11:25兄弟たち、自分を賢い者とうぬぼれないように、次のような秘められた計画をぜひ知ってもらいたい。すなわち、一部のイスラエル人がかたくなになったのは、異邦人全体が救いに達するまでであり、 11:26こうして全イスラエルが救われるということです。次のように書いてあるとおりです。「救う方がシオンから来て、ヤコブから不信心を遠ざける。 11:27これこそ、わたしが、彼らの罪を取り除くときに、彼らと結ぶわたしの契約である。」 11:28福音について言えば、イスラエル人は、あなたがたのために神に敵対していますが、神の選びについて言えば、先祖たちのお陰で神に愛されています。 11:29神の賜物と招きとは取り消されないものなのです。 11:30あなたがたは、かつては神に不従順でしたが、今は彼らの不従順によって憐れみを受けています。 11:31それと同じように、彼らも、今はあなたがたが受けた憐れみによって不従順になっていますが、それは、彼ら自身も今憐れみを受けるためなのです。 11:32神はすべての人を不従順の状態に閉じ込められましたが、それは、すべての人を憐れむためだったのです。 11:33ああ、神の富と知恵と知識のなんと深いことか。だれが、神の定めを究め尽くし、神の道を理解し尽くせよう。 11:34「いったいだれが主の心を知っていたであろうか。だれが主の相談相手であっただろうか。 11:35だれがまず主に与えて、その報いを受けるであろうか。」 11:36すべてのものは、神から出て、神によって保たれ、神に向かっているのです。栄光が神に永遠にありますように、アーメン。
12:01
こういうわけで、兄弟たち、神の憐れみによってあなたがたに勧めます。自分の体を神に喜ばれる聖なる生けるいけにえとして献げなさい。これこそ、あなたがたのなすべき礼拝です。 12:02あなたがたはこの世に倣ってはなりません。むしろ、心を新たにして自分を変えていただき、何が神の御心であるか、何が善いことで、神に喜ばれ、また完全なことであるかをわきまえるようになりなさい。 12:03わたしに与えられた恵みによって、あなたがた一人一人に言います。自分を過大に評価してはなりません。むしろ、神が各自に分け与えてくださった信仰の度合いに応じて慎み深く評価すべきです。 12:04というのは、わたしたちの一つの体は多くの部分から成り立っていても、すべての部分が同じ働きをしていないように、 12:05わたしたちも数は多いが、キリストに結ばれて一つの体を形づくっており、各自は互いに部分なのです。 12:06わたしたちは、与えられた恵みによって、それぞれ異なった賜物を持っていますから、預言の賜物を受けていれば、信仰に応じて預言し、 12:07奉仕の賜物を受けていれば、奉仕に専念しなさい。また、教える人は教えに、 12:08勧める人は勧めに精を出しなさい。施しをする人は惜しまず施し、指導する人は熱心に指導し、慈善を行う人は快く行いなさい。

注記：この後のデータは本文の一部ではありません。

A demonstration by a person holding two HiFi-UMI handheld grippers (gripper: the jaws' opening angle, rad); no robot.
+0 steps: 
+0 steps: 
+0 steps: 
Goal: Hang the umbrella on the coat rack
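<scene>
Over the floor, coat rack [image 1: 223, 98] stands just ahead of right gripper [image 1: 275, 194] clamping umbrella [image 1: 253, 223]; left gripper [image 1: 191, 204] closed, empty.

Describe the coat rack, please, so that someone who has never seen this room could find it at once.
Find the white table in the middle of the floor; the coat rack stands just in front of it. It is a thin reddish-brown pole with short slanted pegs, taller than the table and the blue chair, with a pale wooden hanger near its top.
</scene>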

12:09愛には偽りがあってはなりません。悪を憎み、善から離れず、 12:10兄弟愛をもって互いに愛し、尊敬をもって互いに相手を優れた者と思いなさい。 12:11怠らず励み、霊に燃えて、主に仕えなさい。 12:12希望をもって喜び、苦難を耐え忍び、たゆまず祈りなさい。 12:13聖なる者たちの貧しさを自分のものとして彼らを助け、旅人をもてなすよう努めなさい。 12:14あなたがたを迫害する者のために祝福を祈りなさい。祝福を祈るのであって、呪ってはなりません。 12:15喜ぶ人と共に喜び、泣く人と共に泣きなさい。 12:16互いに思いを一つにし、高ぶらず、身分の低い人々と交わりなさい。自分を賢い者とうぬぼれてはなりません。 12:17だれに対しても悪に悪を返さず、すべての人の前で善を行うように心がけなさい。 12:18できれば、せめてあなたがたは、すべての人と平和に暮らしなさい。 12:19愛する人たち、自分で復讐せず、神の怒りに任せなさい。「『復讐はわたしのすること、わたしが報復する』と主は言われる」と書いてあります。 12:20「あなたの敵が飢えていたら食べさせ、渇いていたら飲ませよ。そうすれば、燃える炭火を彼の頭に積むことになる。」 12:21悪に負けることなく、善をもって悪に勝ちなさい。